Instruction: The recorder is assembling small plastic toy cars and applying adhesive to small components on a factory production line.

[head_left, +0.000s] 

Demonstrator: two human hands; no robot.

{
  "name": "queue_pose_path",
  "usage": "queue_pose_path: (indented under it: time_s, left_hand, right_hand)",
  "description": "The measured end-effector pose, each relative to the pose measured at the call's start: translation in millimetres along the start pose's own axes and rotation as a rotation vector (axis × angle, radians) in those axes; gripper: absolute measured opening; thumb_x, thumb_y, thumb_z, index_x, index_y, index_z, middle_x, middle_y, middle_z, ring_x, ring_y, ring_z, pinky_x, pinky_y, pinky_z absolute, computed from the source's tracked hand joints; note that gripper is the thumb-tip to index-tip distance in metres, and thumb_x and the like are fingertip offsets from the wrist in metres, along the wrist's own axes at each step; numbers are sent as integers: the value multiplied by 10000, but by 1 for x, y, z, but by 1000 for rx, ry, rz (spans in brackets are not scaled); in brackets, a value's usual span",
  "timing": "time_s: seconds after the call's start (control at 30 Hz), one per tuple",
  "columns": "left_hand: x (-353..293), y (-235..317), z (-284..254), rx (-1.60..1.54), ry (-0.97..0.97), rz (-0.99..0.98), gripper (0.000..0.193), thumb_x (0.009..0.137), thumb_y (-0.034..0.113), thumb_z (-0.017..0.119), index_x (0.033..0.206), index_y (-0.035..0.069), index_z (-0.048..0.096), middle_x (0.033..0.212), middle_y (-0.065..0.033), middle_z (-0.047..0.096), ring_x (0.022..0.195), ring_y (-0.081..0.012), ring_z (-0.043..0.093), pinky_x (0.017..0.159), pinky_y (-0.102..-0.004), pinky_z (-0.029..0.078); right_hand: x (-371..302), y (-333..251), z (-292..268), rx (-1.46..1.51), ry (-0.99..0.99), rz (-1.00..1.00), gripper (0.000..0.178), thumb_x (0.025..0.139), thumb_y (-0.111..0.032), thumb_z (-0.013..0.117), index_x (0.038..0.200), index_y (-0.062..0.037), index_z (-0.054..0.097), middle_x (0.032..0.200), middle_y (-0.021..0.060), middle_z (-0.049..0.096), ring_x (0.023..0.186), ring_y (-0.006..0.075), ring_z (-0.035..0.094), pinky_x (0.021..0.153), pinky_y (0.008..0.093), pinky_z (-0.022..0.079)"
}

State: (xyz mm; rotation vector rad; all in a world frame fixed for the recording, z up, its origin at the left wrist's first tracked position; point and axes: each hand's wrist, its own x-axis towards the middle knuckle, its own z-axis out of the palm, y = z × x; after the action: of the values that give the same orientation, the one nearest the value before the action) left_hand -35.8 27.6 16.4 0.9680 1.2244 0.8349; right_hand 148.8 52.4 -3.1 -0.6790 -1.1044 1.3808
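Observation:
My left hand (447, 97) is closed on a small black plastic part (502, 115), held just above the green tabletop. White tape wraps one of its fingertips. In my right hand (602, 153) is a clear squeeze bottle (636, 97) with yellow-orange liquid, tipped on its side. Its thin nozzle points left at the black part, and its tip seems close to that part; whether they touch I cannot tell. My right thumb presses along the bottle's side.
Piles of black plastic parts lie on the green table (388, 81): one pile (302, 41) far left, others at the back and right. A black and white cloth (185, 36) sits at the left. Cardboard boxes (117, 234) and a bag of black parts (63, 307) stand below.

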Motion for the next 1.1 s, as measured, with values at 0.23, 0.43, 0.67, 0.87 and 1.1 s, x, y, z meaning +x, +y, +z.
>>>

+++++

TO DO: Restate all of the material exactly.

EXERCISE ANSWER:
Instruction: The recorder is assembling small plastic toy cars and applying adhesive to small components on a factory production line.

[head_left, +0.000s] 

Demonstrator: two human hands; no robot.

{
  "name": "queue_pose_path",
  "usage": "queue_pose_path: (indented under it: time_s, left_hand, right_hand)",
  "description": "The measured end-effector pose, each relative to the pose measured at the call's start: translation in millimetres along the start pose's own axes and rotation as a rotation vector (axis × angle, radians) in those axes; gripper: absolute measured opening; thumb_x, thumb_y, thumb_z, index_x, index_y, index_z, middle_x, middle_y, middle_z, ring_x, ring_y, ring_z, pinky_x, pinky_y, pinky_z absolute, computed from the source's tracked hand joints; note that gripper is the thumb-tip to index-tip distance in metres, and thumb_x and the like are fingertip offsets from the wrist in metres, along the wrist's own axes at each step; numbers are sent as integers: the value multiplied by 10000, but by 1 for x, y, z, but by 1000 for rx, ry, rz (spans in brackets are not scaled); in brackets, a value's usual span",
  "timing": "time_s: seconds after the call's start (control at 30 Hz), one per tuple",
  "columns": "left_hand: x (-353..293), y (-235..317), z (-284..254), rx (-1.60..1.54), ry (-0.97..0.97), rz (-0.99..0.98), gripper (0.000..0.193), thumb_x (0.009..0.137), thumb_y (-0.034..0.113), thumb_z (-0.017..0.119), index_x (0.033..0.206), index_y (-0.035..0.069), index_z (-0.048..0.096), middle_x (0.033..0.212), middle_y (-0.065..0.033), middle_z (-0.047..0.096), ring_x (0.022..0.195), ring_y (-0.081..0.012), ring_z (-0.043..0.093), pinky_x (0.017..0.159), pinky_y (-0.102..-0.004), pinky_z (-0.029..0.078); right_hand: x (-371..302), y (-333..251), z (-292..268), rx (-1.46..1.51), ry (-0.99..0.99), rz (-1.00..1.00), gripper (0.000..0.178), thumb_x (0.025..0.139), thumb_y (-0.111..0.032), thumb_z (-0.013..0.117), index_x (0.038..0.200), index_y (-0.062..0.037), index_z (-0.054..0.097), middle_x (0.032..0.200), middle_y (-0.021..0.060), middle_z (-0.049..0.096), ring_x (0.023..0.186), ring_y (-0.006..0.075), ring_z (-0.035..0.094), pinky_x (0.021..0.153), pinky_y (0.008..0.093), pinky_z (-0.022..0.079)"
}

State: (xyz mm; rotation vector rad; all in a world frame fixed for the recording, z up, its origin at the left wrist's first tracked position; point and axes: each hand's wrist, its own x-axis towards the middle knuckle, its own z-axis out of the palm, y = z × x; after the action: of the values that give the same orientation, the one nearest the value before the action) left_hand -35.8 27.6 16.4 0.9680 1.2244 0.8349; right_hand 148.8 52.4 -3.1 -0.6790 -1.1044 1.3808
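Observation:
My left hand (447, 97) is closed on a small black plastic part (502, 115), held just above the green tabletop. White tape wraps one of its fingertips. In my right hand (602, 153) is a clear squeeze bottle (636, 97) with yellow-orange liquid, tipped on its side. Its thin nozzle points left at the black part, and its tip seems close to that part; whether they touch I cannot tell. My right thumb presses along the bottle's side.
Piles of black plastic parts lie on the green table (388, 81): one pile (302, 41) far left, others at the back and right. A black and white cloth (185, 36) sits at the left. Cardboard boxes (117, 234) and a bag of black parts (63, 307) stand below.
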
Motion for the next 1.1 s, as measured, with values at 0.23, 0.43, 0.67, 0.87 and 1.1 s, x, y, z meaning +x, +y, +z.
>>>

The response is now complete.